No caso do Queer Lisboa, João Ferreira explicou à Lusa que a Ancine voltou atrás no apoio financeiro para custear as despesas de deslocação a Portugal dos realizadores Armando Praça e Diego Paulino, que têm respetivamente em competição os filmes “Greta” e “Negrum3″.
“É um controlo sobre os conteúdos [do cinema brasileiro] e isso é assustador”, lamentou João Ferreira, garantindo, que, apesar do corte financeiro, os dois realizadores estão a angariar verbas e marcarão presença no festival, que começa na sexta-feira.

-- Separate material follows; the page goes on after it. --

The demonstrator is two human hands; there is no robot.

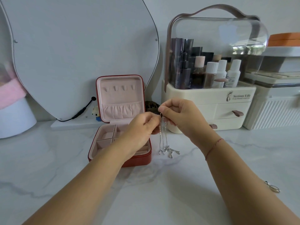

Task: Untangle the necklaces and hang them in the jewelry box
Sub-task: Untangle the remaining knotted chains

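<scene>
Careful, your left hand (142, 125) and right hand (180, 114) are both pinched on the top of the silver necklaces (163, 137), fingertips close together just right of the open red jewelry box (141, 159); the chains hang straight down between your hands and their pendants (168, 151) lie in a small heap on the marble countertop (162, 192), just beside the box's near right corner; the strands run so close together that I cannot tell how many there are or where they cross; that is the main risk, since pulling your hands apart while the heap is knotted would likely cinch the tangle tighter or strain a thin link; a loose pinch is the other danger, because a fine chain can slip out and drop back into the heap, knotting again; lifting too quickly could swing the pendants against the box wall or catch them on its rim; the four hooks (120, 88) in the upright lid are bare and sit far from your hands, above the gathered pocket (121, 109), so a reach across the compartments with several strands dangling could snag them on the dividers; mind too the cosmetic organizer (207, 98) close behind your right hand, and the separate silver piece (273, 187) lying near your right forearm, which a sweep of the arm might knock away.
</scene>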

A Ancine tem um programa anual de apoio à participação de profissionais em festivais e outros eventos de cinema fora do Brasil e, este ano, segundo os resultados na página oficial da agência, estava contemplado apoio para deslocação a seis festivais portugueses: Festival de Cinema Luso-Brasileiro de Santa Maria da Feira (abril), IndieLisboa (maio), FestIN Lisboa (maio), Curtas Vila do Conde (julho), Queer Lisboa (setembro) e DocLisboa (outubro).
Cíntia Gil, da direção do DocLisboa, disse à agência Lusa que o programa deste ano do festival – ainda não anunciado na totalidade – contempla a exibição de cinema brasileiro e que os realizadores convidados confirmaram a retirada de apoio da Ancine.
“Vamos tentar que este claro ataque ao cinema brasileiro não passe despercebido nesta edição do DocLisboa”, disse Cíntia Gil à Lusa.
Sobre a decisão da Ancine, João Ferreira disse que recebeu dos responsáveis da agência a justificação de “restrições orçamentais do governo” e o lamento “dos efeitos negativos da ausência de brasileiros que deveriam participar do Queer Lisboa”.
Esta suspensão da Ancine, confirmada pelo Queer Lisboa e pelo DocLisboa, surge semanas depois de o Presidente do Brasil, Jair Bolsonaro, ter afastado o presidente da Ancine, Christian de Castro, por decisão judicial.
Homóloga do Instituto do Cinema e Audiovisual português, a Ancine é uma agência reguladora que tem como funções o fomento, a regulação e a fiscalização do mercado do cinema e do audiovisual no Brasil.
Jair Bolsonaro admitiu em julho a possibilidade de extinguir a Ancine caso não a possa usar para impor “filtros” nas produções audiovisuais e, em agosto, acrescentou que desejava um presidente na agência com perfil evangélico.
Na semana passada, o ministro da Cidadania do Brasil, Osmar Terra, disse que o novo diretor da Ancine terá um perfil conservador, “tal como o atual Governo”.
O presidente da Ancine, Christian de Castro, foi substituído temporariamente no cargo por Alex Braga Muniz, não tendo sido ainda anunciado o novo responsável oficial.
Para um dos cargos de direção, o governo brasileiro já nomeou Paula Alves de Souza, diplomata de carreira do Ministério das Relações Exteriores do Brasil.
Cíntia Gil considerou que estas mudanças na Ancine são “mais uma peça concertada para destruir toda a evolução no acesso à cultura e na diversidade artística” e para a construção de uma ditadura no Brasil.
Este ano, o IndieLisboa teve uma atenção particular para o cinema brasileiro numa programação intitulada “Brasil em transe”, com objetivo, na altura, de refletir sobre o presente e o futuro do cinema brasileiro.
Miguel Valverde, da direção do IndieLisboa, recordou à agência Lusa que, desde a campanha de Jair Bolsonaro nas presidenciais do Brasil, já se perspetivava o receio em relação ao futuro da Ancine e do apoio oficial à produção cinematográfica.
“É com muita consternação que sabemos da suspensão dos apoios. A presença de filmes brasileiros trazia sempre um debate e isso é importante”, disse Miguel Valverde.